For psychiatric patients who have no systemic medical illness, the determination of serum prolactin and testosterone levels are important measures. These two hormones have a reciprocal relationship. Increased levels of prolactin, often induced by antipsychotic agents or tricyclic antidepressants, suppress testosterone levels, which lead to sexual dysfunction. Similarly, dopamine precursors or agonists (Parkinson disease medicines), which increase dopamine activity, suppress prolactin levels, raise testosterone levels, and enhance sexuality.
Several medications can produce erections adequate for sexual intercourse despite neurologic injury or vascular insufficiency. In addition, they may help restore erections in men with psychogenic erectile dysfunction and in those taking psychotropic medication.
Physicians may prescribe yohimbine, a centrally acting α-2 adrenergic antagonist (see Chapter 21 ). This medicine may modestly increase sympathetic vasomotor activity and create an aphrodisiac effect. Although yohimbine may alleviate psychogenic erectile dysfunction, it often causes anxiety. Moreover, it does not help in cases of sexual function due to medical or neurologic illness.
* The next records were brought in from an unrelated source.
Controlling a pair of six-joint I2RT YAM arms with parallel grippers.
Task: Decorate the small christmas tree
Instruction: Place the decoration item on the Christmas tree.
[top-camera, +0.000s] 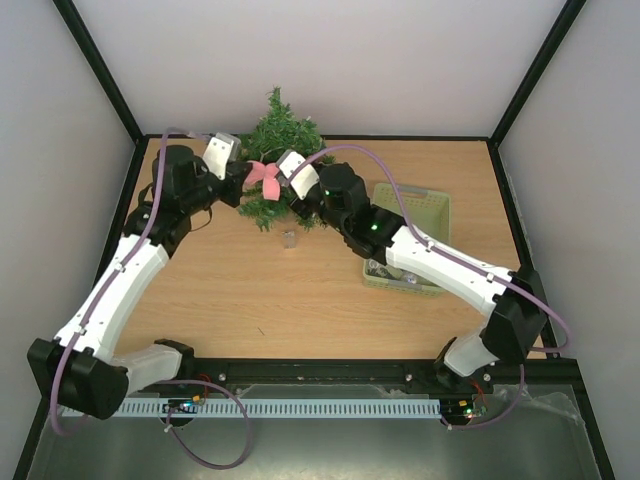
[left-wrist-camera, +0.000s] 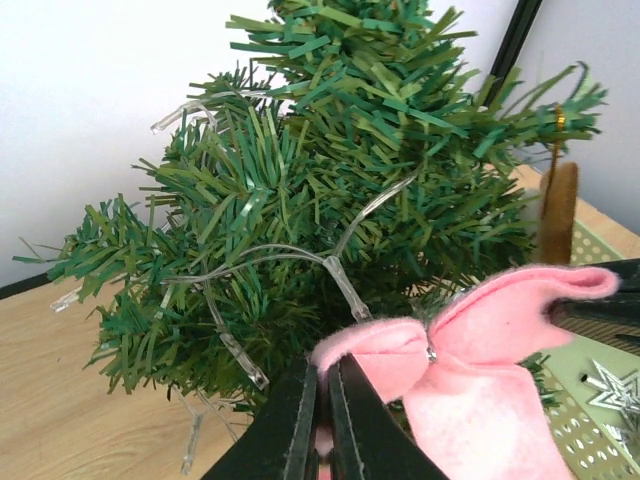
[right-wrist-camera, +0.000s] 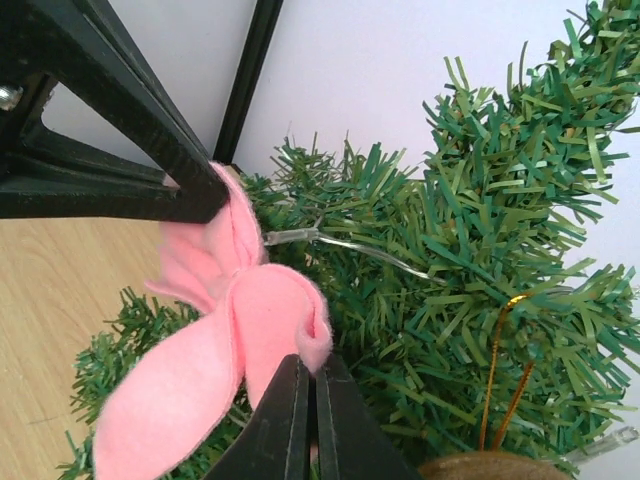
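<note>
The small christmas tree (top-camera: 285, 130) stood at the 12 o'clock edge of the wooden counter (top-camera: 230, 290), a bushy cone of flat, dark green plastic needles. Just before its 6 o'clock side a pink felt bow (top-camera: 265, 177) was held. It was soft and fuzzy, with rounded lobes and one long tail. The left claw (top-camera: 245, 182) was clenched on one lobe from 9 o'clock and the right claw (top-camera: 285, 180) on the other from 3 o'clock. Each pair of black fingers was pressed together with felt pinched between. A pale green perforated basket (top-camera: 432, 205) lay at the tree's 4 o'clock, partly under the right arm.

The overhead view gave only this layout. The left wrist view added a clear wire of slender translucent bulbs (left-wrist-camera: 340, 285) threaded through the branches, and a silver star (left-wrist-camera: 608, 387) in the basket. The right wrist view showed a thin gold cord loop (right-wrist-camera: 494, 370) hanging among the needles at that frame's 4 o'clock.
</note>
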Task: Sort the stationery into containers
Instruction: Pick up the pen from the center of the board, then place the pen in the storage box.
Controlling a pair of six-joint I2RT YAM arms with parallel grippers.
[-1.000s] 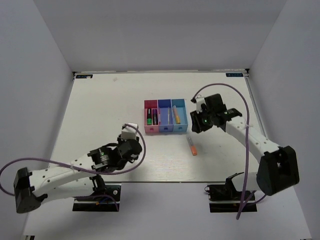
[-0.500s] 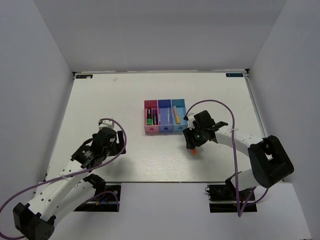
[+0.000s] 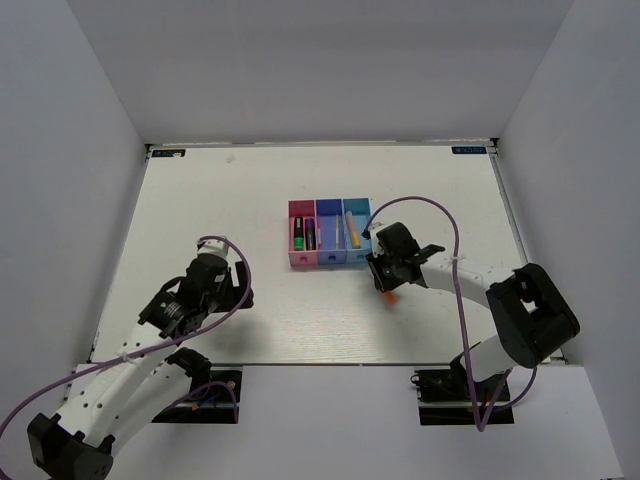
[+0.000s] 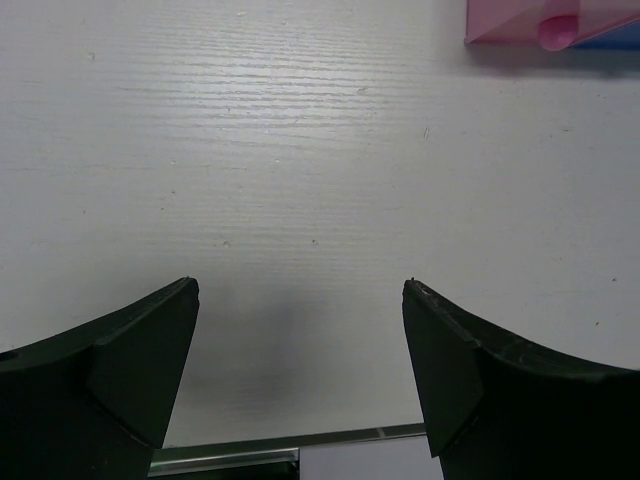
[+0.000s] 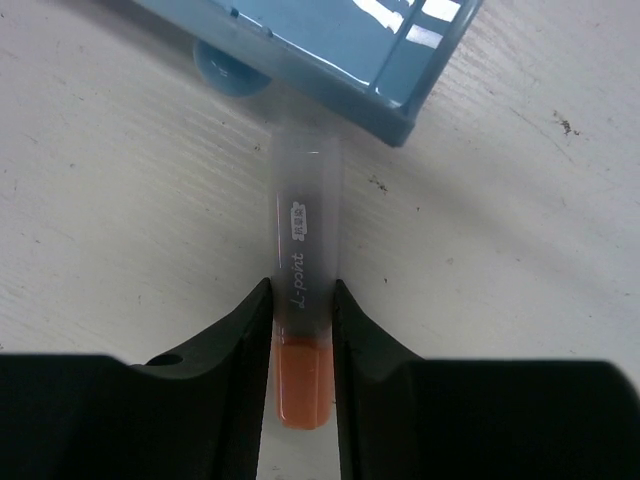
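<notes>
The orange-grey marker [image 5: 305, 270] lies on the table just in front of the light blue bin [image 5: 330, 50]. My right gripper [image 5: 302, 305] is shut on it, jaws pressing its sides where the grey barrel meets the orange end. In the top view only its orange tip [image 3: 388, 296] shows below the right gripper [image 3: 385, 275]. The pink, blue-purple and light blue bins [image 3: 331, 256] hold a green highlighter [image 3: 298, 235], a purple marker [image 3: 311, 236] and an orange-yellow one [image 3: 352, 229]. My left gripper [image 4: 300, 300] is open and empty over bare table, left of the bins [image 3: 228, 285].
The pink bin's corner [image 4: 545, 25] shows at the upper right of the left wrist view. The table's near edge [image 4: 290, 445] runs just under the left fingers. White walls enclose the table on three sides.
My right gripper came down from beside the bins onto the orange-grey marker and closed on it. My left arm swung up and away to the left.
</notes>
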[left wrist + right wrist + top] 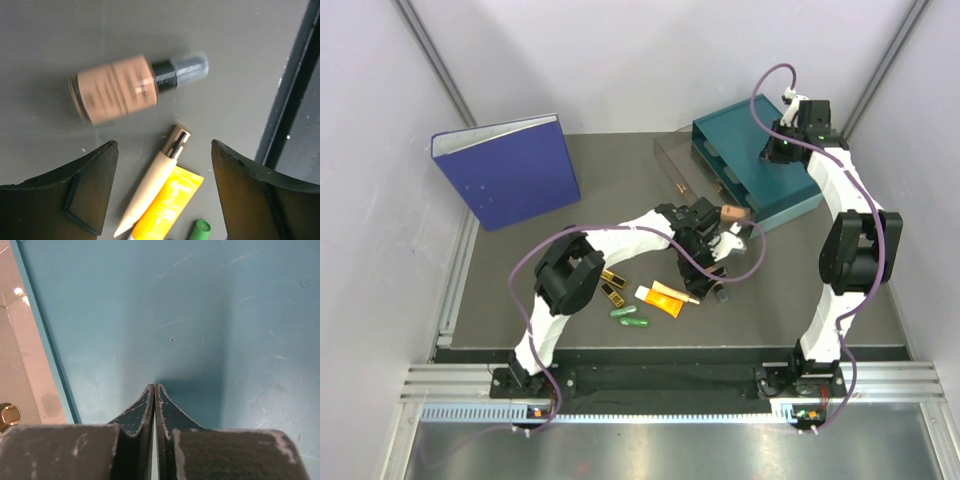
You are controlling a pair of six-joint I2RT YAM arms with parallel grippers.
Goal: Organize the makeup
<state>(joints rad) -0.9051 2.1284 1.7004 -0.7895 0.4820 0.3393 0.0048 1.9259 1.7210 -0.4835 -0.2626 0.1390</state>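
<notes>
My left gripper hangs open over the middle of the table, nothing between its fingers. Under it lie a slim beige tube with a brown-gold cap and, alongside it, the yellow-orange tube. Just beyond the fingertips, a beige dark-capped bottle lies on its side, blurred. Another beige bottle lies by the teal drawer box. Two gold-and-black cases and two green capsules lie left of the tube. My right gripper is shut and empty over the box's top.
A large blue binder stands at the back left. A clear drawer sticks out of the teal box toward the left. The table's dark front edge runs close to the makeup. White walls close in on both sides.
</notes>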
Testosterone injections are popular mostly because they may increase muscle mass, especially in bodybuilders, and provide psychological stimulation. Testosterone injections increase libido but otherwise have no effect on sexual function. Moreover, in high doses for long periods, they may induce prostate cancer.
In contrast, intracorporeal injections of vasoactive medicines—although briefly painful—are effective. They induce erections in men with spinal cord damage, peripheral neuropathy, or vascular disease. The most effective medicines are papaverine, a nonspecific smooth muscle relaxant; phentolamine, an α-adrenergic antagonist; and alprostadil, a synthetic prostaglandin E1. A man with erectile dysfunction can inject these medicines—individually or as a mixture—into the base of his corpus cavernosum (the vascular erectile tissue of the penis) to induce a serviceable erection.
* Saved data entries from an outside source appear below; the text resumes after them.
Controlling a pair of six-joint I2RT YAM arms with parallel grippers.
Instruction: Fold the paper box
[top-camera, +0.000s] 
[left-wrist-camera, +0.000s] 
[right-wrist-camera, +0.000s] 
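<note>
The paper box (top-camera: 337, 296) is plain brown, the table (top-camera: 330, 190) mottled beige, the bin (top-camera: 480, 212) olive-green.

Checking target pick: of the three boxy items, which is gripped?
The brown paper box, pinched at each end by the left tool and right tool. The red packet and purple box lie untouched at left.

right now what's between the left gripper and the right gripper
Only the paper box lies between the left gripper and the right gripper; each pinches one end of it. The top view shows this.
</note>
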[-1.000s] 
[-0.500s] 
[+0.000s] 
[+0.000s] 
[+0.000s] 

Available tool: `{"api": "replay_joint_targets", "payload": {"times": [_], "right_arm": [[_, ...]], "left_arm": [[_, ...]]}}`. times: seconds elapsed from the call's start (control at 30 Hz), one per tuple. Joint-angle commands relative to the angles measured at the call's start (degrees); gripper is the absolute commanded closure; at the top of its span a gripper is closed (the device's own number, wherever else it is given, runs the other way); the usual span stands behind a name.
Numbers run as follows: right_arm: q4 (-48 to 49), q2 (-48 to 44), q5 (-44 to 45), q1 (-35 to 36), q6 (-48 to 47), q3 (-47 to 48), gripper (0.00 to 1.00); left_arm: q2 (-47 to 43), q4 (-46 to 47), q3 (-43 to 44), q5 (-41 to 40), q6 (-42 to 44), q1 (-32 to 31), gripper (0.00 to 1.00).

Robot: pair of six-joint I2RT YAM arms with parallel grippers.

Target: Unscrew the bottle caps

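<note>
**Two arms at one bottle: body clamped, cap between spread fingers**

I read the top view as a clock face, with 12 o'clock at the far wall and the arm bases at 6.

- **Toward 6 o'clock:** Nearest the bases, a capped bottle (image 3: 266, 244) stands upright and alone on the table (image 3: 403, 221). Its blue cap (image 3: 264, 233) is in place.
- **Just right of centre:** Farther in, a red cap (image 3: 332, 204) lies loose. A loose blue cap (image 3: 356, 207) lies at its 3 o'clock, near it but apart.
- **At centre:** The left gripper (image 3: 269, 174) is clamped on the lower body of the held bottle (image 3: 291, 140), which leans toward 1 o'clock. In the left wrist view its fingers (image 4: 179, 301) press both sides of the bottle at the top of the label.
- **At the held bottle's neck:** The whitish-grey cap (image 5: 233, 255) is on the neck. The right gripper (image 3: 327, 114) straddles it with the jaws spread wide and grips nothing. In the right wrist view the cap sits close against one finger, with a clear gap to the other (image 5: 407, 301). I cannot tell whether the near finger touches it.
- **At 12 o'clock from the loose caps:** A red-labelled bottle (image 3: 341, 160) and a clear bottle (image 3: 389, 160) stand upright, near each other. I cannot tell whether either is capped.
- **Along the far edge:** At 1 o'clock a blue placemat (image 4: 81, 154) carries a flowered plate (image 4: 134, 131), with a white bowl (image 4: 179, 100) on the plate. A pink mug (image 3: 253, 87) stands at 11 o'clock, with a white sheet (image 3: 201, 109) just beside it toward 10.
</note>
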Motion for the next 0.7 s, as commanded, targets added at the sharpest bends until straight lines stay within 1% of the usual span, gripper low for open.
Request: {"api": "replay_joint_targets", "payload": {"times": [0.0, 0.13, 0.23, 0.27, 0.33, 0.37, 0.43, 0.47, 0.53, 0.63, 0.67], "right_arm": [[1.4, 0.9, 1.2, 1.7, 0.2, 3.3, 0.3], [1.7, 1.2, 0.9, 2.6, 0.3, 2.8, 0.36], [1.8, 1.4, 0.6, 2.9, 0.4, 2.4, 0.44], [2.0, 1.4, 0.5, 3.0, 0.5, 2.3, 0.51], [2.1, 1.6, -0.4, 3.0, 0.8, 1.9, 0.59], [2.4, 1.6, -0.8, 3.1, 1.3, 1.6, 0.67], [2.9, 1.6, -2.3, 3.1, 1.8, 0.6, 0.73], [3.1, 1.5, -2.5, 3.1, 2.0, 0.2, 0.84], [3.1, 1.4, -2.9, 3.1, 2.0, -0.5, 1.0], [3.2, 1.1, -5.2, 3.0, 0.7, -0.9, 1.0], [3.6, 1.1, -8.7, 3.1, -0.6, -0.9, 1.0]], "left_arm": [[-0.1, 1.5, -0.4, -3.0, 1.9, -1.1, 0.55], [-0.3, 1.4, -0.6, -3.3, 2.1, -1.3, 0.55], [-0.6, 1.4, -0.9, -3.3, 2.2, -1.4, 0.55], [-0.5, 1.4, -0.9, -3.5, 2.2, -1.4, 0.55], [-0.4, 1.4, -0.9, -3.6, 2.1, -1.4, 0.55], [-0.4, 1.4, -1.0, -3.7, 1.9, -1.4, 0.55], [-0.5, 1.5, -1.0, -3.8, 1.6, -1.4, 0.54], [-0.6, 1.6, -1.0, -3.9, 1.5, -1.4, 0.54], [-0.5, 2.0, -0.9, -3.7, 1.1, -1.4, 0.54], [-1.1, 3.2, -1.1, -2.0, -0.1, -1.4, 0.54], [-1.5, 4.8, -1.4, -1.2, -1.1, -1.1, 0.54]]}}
Phentolamine-induced erections illustrate an important physiologic distinction. In contrast to adrenergic antagonists , such as phentolamine, causing erections, adrenergic agonists , such as epinephrine (see later), soften erections—by respectively increasing or reducing blood flow into the penis.
Using an alternative treatment, men can insert an alprostadil suppository into the urethra. Although initially uncomfortable, it leads to an erection by greatly promoting blood flow into the penis. This method, unlike treatment with sildenafil (Viagra), does not require physical stimulation to achieve an erection and causes few side effects.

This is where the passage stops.